Products represent anything that can be charged for. The usage data generated gets converted into a form that is suitable for billing. The service provider defines one or more mediation rules for every product.
When Service is integrated with CloudPortal Business Manager, the service metadata describes all the resource consumption measured by the service, and any attributes that describe the resources being consumed. A service operator can use this information to define products with rules to that determine how much of the usage collected for a specific resource is classified as usage of the defined product. This process is known as mediation and the rules are called mediation rules.
- TimeOfDay: daytime/night time/evenings/weekends
- Destination: local/long distance/international
- Origin: roaming/local
A service operator can determine, based on the business needs, if all calls are charged the same rate or if a different rates are applicable for weekends and evenings, local or long distance, and so on. The service provider would create different products for each classification. They may charge all calls the same, but have another product called daytime surcharge, which has an additional price per unit for only the daytime minutes. These classifications are decided by the service provider and will vary depending on the business needs served by each installation.
- All calls are the same price regardless of other characteristics:
Usage Type = CALL
Since there is no subclassification, this is all that needs to be declared. The product creation wizard enables you to create this product.
- Evenings, nights & weekend calls and daytime calls as separate products:
Mobile call (evenings, nights and weekends) = Usage Type = CALL (TimeOfDay excludes daytime)

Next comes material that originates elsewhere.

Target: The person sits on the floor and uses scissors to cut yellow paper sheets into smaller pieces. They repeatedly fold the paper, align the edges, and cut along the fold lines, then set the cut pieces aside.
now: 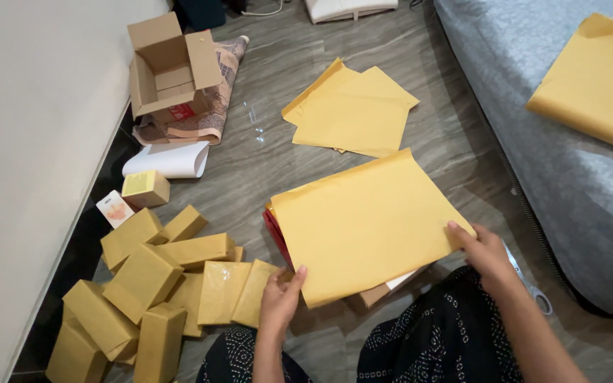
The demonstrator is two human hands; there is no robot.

Mobile call (daytime) = Usage Type = CALL (TimeOfDay includes daytime)
- Evenings, nights & weekend calls and daytime calls as separate products for local and all long distance and international calls are the same price regardless of time of day:
Mobile local call (evenings, nights and weekends): Usage Type = CALL (TimeOfDay excludes daytime, destination includes local)
Mobile local call (daytime): Usage Type = CALL (TimeOfDay includes daytime, destination includes local)
Mobile long distance and international calls: Usage Type = CALL (destination excludes local)
When a service measures usage, it does so in a specific unit. However, an operator may choose to price things in other scales. For example, while the mobile service measures call duration in seconds, but the operator wants to charge in minutes. To achieve this, a product can have a conversion factor which is used to convert usage for a particular product from the unit of measure of the usage to the unit of measure of the product. Services typically declare common scales to scale up or down their unit of measure. A service provider may also specify a custom conversion factor and provide a corresponding unit of measure. For example, the mobile service may measure calls in seconds and may define scales such as 6secconds, half-minute, or minute. The operator could then choose whichever unit they want to price the calls. Alternatively, they could create a custom unit called 15 seconds and specify the appropriate conversion factor.
In some cases, it may be necessary to combine multiple usage types. For example, assume that the service measures incoming calls and outgoing calls separately. The operator can either price incoming and outgoing calls separately, each having products as described earlier or charge for both incoming and outgoing calls the same way. In this case, the operator could add both usage types with the COMBINE operator to the product (with their corresponding mediation rules) and combine the two usages. Alternatively, if the service measures all calls and outgoing calls separately and if an operator wishes to charge for incoming calls separately, they could COMBINE (or add) all calls into this product and EXCLUDE (or subtract) outgoing calls to derive the value of incoming calls. The exact definitions depend on what the service measures and what the operator wants to charge for.
- A single usage record can match multiple products based on the rules for individual products. All matching products will accrue usage as described in the rule.
- Two rules can target the same product (this allows two source usage records to be added or combined).
Once a product is defined, reference prices in all supported currencies may be set for the product. These prices can be overridden on a per channel basis.